There is something special about the scent of the sea, forest and seasoned timber that hits me as I step onto the porch of the family’s old coastal croft in Ångermanland. Increasingly battered by wind, rain and sun, the exterior of the house looks quite worn. But as the façades continue to take on the natural silver grey of ageing wood, the charm of the croft only increases. This says something about wood’s capacity to grow in quality over time, like a vintage wine, and about the material’s inherent poetic power.
For as long as we’ve been talking about responsible building, wood has been an obvious material to choose. But over time, the devastating threat of fire led other, more resistant, materials to find favour. Sweeping legislation that largely prohibited the use of wood in dense urban developments also threw up barriers to the development of new wood building techniques.
However, in the early 1900s, something happened to revive interest in wood even in more advanced structures – the introduction of glulam beams. The technology made it possible to produce arched components with large spans. The method of bonding the wood with adhesive that shut out oxygen also made the beams resistant to fire without any major loss of load-bearing capacity. In Sweden, the great ambassador for glulam was national rail company SJ’s chief architect Folke Zettervall who, with countless platform roofs across the country and large station halls in Malmö, Gothenburg and Stockholm, excelled in showing what was possible.
Despite this, wood remained a marginalised building material in Sweden for much of the 20th century, with the exception of the individual houses and low-rise blocks that were built entirely or partially in wood.
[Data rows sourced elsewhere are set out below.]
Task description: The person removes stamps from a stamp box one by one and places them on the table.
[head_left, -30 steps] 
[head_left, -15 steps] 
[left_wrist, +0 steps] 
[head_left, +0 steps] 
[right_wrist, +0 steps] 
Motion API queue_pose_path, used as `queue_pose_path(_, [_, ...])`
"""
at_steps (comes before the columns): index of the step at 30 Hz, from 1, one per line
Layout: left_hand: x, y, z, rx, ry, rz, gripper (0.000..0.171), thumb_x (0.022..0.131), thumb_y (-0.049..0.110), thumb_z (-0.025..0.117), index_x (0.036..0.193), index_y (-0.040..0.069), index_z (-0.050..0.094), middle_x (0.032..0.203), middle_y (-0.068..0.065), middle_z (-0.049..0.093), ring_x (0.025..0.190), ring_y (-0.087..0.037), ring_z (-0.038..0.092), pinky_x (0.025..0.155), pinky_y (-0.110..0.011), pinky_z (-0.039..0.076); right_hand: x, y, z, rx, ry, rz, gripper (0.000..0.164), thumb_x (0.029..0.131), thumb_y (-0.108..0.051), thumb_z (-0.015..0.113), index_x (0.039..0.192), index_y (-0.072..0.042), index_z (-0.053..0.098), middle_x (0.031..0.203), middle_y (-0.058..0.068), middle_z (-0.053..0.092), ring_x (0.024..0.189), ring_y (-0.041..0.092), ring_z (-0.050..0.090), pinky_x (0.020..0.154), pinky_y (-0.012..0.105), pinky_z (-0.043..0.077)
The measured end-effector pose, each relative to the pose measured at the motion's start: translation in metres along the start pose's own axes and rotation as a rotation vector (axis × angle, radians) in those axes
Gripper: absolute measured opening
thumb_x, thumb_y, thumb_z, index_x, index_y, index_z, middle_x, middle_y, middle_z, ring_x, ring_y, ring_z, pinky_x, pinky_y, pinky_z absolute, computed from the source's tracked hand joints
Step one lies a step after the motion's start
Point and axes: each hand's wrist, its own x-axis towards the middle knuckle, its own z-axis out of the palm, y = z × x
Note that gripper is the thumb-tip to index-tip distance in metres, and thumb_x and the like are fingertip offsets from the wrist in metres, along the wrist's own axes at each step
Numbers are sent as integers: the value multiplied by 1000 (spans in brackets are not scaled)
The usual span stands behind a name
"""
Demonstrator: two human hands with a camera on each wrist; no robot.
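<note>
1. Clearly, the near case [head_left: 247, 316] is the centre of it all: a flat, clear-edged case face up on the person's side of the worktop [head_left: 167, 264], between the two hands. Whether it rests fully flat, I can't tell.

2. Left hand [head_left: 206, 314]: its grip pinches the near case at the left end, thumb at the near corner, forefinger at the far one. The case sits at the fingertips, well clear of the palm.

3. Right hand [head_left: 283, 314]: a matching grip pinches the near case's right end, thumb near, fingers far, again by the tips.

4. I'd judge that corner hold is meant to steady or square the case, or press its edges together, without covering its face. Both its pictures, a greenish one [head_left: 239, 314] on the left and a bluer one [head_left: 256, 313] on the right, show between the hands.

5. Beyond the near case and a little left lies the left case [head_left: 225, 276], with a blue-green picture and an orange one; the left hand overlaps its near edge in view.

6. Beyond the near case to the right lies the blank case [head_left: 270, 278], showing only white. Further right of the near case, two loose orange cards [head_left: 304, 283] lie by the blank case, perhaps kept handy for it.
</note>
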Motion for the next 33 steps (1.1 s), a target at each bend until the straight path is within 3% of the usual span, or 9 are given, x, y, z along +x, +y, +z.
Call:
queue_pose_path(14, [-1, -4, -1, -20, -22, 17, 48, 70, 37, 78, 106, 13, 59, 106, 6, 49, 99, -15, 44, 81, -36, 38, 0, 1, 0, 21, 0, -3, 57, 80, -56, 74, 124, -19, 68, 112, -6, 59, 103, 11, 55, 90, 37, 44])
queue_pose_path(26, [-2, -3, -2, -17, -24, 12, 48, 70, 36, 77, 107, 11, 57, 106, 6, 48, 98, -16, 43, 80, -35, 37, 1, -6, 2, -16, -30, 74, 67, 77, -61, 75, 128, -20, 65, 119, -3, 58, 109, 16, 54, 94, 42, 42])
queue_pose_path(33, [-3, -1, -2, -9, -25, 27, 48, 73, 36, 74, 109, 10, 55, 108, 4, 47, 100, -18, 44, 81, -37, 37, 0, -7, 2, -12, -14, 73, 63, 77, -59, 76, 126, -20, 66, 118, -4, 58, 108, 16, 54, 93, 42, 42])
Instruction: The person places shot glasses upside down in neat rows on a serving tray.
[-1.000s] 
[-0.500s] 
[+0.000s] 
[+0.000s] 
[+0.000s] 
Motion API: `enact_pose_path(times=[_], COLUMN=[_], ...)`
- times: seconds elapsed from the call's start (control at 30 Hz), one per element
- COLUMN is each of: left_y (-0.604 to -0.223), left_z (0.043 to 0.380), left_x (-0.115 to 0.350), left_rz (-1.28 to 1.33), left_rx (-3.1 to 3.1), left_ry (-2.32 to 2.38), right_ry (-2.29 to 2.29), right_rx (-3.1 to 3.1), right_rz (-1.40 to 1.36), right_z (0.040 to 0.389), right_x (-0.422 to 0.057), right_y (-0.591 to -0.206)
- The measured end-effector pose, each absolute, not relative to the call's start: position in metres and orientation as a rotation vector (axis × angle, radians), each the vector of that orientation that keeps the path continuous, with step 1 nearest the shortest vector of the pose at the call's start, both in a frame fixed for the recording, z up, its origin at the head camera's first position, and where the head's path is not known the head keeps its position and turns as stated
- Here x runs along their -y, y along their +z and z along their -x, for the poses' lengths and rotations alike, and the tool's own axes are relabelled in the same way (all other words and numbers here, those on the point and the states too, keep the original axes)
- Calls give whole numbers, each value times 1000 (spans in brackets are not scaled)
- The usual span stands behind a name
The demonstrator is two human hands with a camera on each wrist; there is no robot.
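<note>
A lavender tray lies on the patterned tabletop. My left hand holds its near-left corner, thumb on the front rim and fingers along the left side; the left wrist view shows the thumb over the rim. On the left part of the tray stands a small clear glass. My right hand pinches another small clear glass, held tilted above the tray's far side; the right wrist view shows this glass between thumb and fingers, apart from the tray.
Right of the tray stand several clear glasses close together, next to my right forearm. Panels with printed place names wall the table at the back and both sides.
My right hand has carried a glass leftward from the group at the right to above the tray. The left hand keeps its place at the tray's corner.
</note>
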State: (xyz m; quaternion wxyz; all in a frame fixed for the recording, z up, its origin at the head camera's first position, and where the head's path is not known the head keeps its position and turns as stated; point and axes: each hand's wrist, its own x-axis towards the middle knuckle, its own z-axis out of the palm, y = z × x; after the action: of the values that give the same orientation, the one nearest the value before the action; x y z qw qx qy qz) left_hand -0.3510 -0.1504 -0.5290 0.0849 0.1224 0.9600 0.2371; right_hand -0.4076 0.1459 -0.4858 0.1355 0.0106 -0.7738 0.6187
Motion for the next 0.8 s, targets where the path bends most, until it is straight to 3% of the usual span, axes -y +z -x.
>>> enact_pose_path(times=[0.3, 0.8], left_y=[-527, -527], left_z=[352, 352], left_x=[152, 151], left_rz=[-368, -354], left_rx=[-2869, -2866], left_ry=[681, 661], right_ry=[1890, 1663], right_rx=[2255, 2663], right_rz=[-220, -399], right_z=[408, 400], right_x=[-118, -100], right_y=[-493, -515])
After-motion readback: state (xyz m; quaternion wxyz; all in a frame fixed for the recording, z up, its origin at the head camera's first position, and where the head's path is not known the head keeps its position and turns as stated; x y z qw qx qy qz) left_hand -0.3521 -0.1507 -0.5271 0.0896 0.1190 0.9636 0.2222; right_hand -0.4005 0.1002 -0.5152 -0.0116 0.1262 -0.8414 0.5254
Many architects were attracted by the material’s design versatility, but legislation and standards continued to rule out large-scale structures made purely of wood. This is why, for example, Jan Gezelius and Gunnar Mattsson’s Museum of Ethnography on Djurgården from the late 1970s, and Ralph Erskine’s Allhus in Frescati from around the same time had a concrete structural frame, despite them appearing to be wooden buildings.
It was only with the advent of a new planning and building act in 1994 that apartment blocks and other large buildings became permissible in wood. Coupled with the sustainability drive and digitalisation of recent years, we now have a radically different playing field. This represents a new beginning for wood construction which, through a younger generation of architects attracted by the material’s previously unexplored potential, has already led to a host of technical innovations, bold projects and ingenious buildings. Sitting on the porch of the croft, I’m curious to see what the future brings!